▶ **Given material**:
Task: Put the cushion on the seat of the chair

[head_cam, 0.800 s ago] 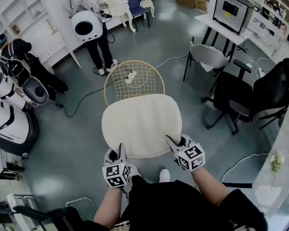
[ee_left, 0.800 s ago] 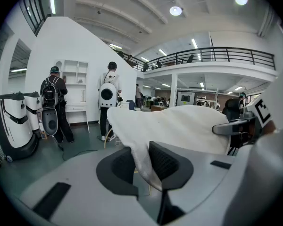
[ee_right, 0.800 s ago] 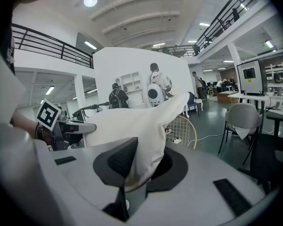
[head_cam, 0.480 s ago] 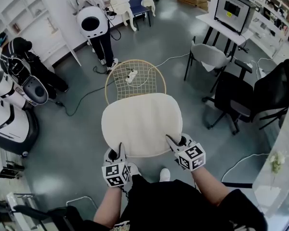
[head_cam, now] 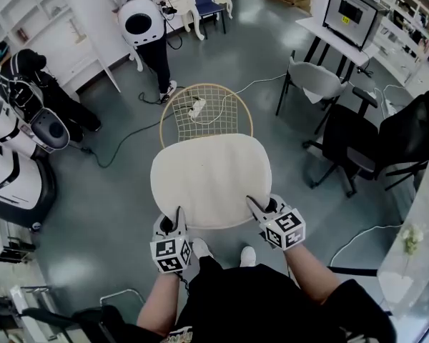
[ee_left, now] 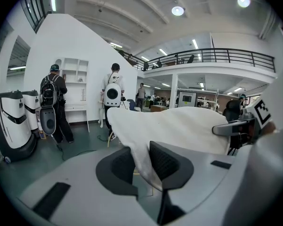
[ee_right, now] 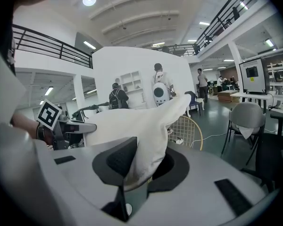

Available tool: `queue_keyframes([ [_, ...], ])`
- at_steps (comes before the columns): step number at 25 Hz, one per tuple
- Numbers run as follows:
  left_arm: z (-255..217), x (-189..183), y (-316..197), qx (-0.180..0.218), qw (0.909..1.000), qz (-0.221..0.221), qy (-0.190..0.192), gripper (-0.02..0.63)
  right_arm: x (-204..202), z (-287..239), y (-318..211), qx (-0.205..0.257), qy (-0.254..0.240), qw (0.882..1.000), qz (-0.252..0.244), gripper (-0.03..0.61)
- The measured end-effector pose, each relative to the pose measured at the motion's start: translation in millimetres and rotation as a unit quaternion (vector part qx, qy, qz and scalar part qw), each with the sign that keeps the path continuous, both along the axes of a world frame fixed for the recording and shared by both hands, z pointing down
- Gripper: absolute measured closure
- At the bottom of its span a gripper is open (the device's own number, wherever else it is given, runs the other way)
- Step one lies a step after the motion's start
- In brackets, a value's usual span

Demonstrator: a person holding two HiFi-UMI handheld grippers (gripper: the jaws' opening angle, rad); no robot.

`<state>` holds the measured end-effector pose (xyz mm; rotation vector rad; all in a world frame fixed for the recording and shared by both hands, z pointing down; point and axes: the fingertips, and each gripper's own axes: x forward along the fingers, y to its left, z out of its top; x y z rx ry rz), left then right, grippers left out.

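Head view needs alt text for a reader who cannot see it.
Seen from above, a person holds a cream cushion by its near edge, the left gripper and right gripper each shut on it. The round wire back of a chair shows just beyond it.

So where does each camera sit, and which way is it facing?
Head view: on the person's head, looking steeply down at the cushion over the chair; forearms, left gripper and right gripper show.
Left gripper view: on the left gripper, looking along its jaws, shut on the cushion; right gripper shows opposite.
Right gripper view: on the right gripper, jaws shut on the cushion; chair beyond.
Shared: the cushion.
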<state>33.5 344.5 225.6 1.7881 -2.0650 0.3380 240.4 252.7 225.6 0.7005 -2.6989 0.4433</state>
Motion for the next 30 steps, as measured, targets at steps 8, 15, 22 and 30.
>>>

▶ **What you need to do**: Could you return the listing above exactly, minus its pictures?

▶ **Solved problem**:
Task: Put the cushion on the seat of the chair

[head_cam, 0.800 s ago] 
[ee_left, 0.800 s ago] 
[ee_right, 0.800 s ago] 
[head_cam, 0.480 s ago] 
[head_cam, now] 
[ee_left, now] 
[ee_right, now] 

Available tool: `queue_keyframes([ [_, ...], ])`
- at_steps (comes before the columns): step number at 25 Hz, one per tuple
- Numbers run as follows:
  left_arm: z (-255..217), x (-189..183), y (-316..197), qx (-0.180..0.218), qw (0.909..1.000), qz (-0.221..0.221), qy (-0.190..0.192), gripper (-0.02..0.63)
  right_arm: x (-204..202), z (-287..239), y (-318..211), qx (-0.205..0.257), qy (-0.254..0.240), qw (0.882..1.000), qz (-0.252..0.244), gripper (-0.03..0.61)
- The measured end-effector pose, each relative to the pose measured at the motion's start: translation in millimetres and rotation as a unit quaternion (vector part qx, qy, qz and scalar part qw), each with the sign that keeps the path continuous, both along the axes of a world frame fixed for the recording and shared by both hands, z pointing down
- Gripper: absolute measured closure
- At the bottom of its span a gripper is open (the device's own number, wherever else it is given, runs the other way)
- Step one lies a step after the motion's start
- In brackets, a value's usual span

Demonstrator: a person holding two HiFi-UMI handheld grippers (gripper: the jaws' opening angle, rad); no robot.

`<state>` holds the measured end-effector pose (xyz mm; rotation vector rad; all in a world frame fixed for the recording and shared by both hands, z pointing down; point and axes: the fingertips, and each gripper's own axes: x forward along the fingers, y to its left, z out of its top; x y z rx ry rz), left then right, grippers left out.

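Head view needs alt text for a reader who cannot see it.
Seen from above, a person holds a cream cushion by its near edge, the left gripper and right gripper each shut on it. The round wire back of a chair shows just beyond it.

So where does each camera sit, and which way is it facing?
Head view: on the person's head, looking steeply down at the cushion over the chair; forearms, left gripper and right gripper show.
Left gripper view: on the left gripper, looking along its jaws, shut on the cushion; right gripper shows opposite.
Right gripper view: on the right gripper, jaws shut on the cushion; chair beyond.
Shared: the cushion.
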<state>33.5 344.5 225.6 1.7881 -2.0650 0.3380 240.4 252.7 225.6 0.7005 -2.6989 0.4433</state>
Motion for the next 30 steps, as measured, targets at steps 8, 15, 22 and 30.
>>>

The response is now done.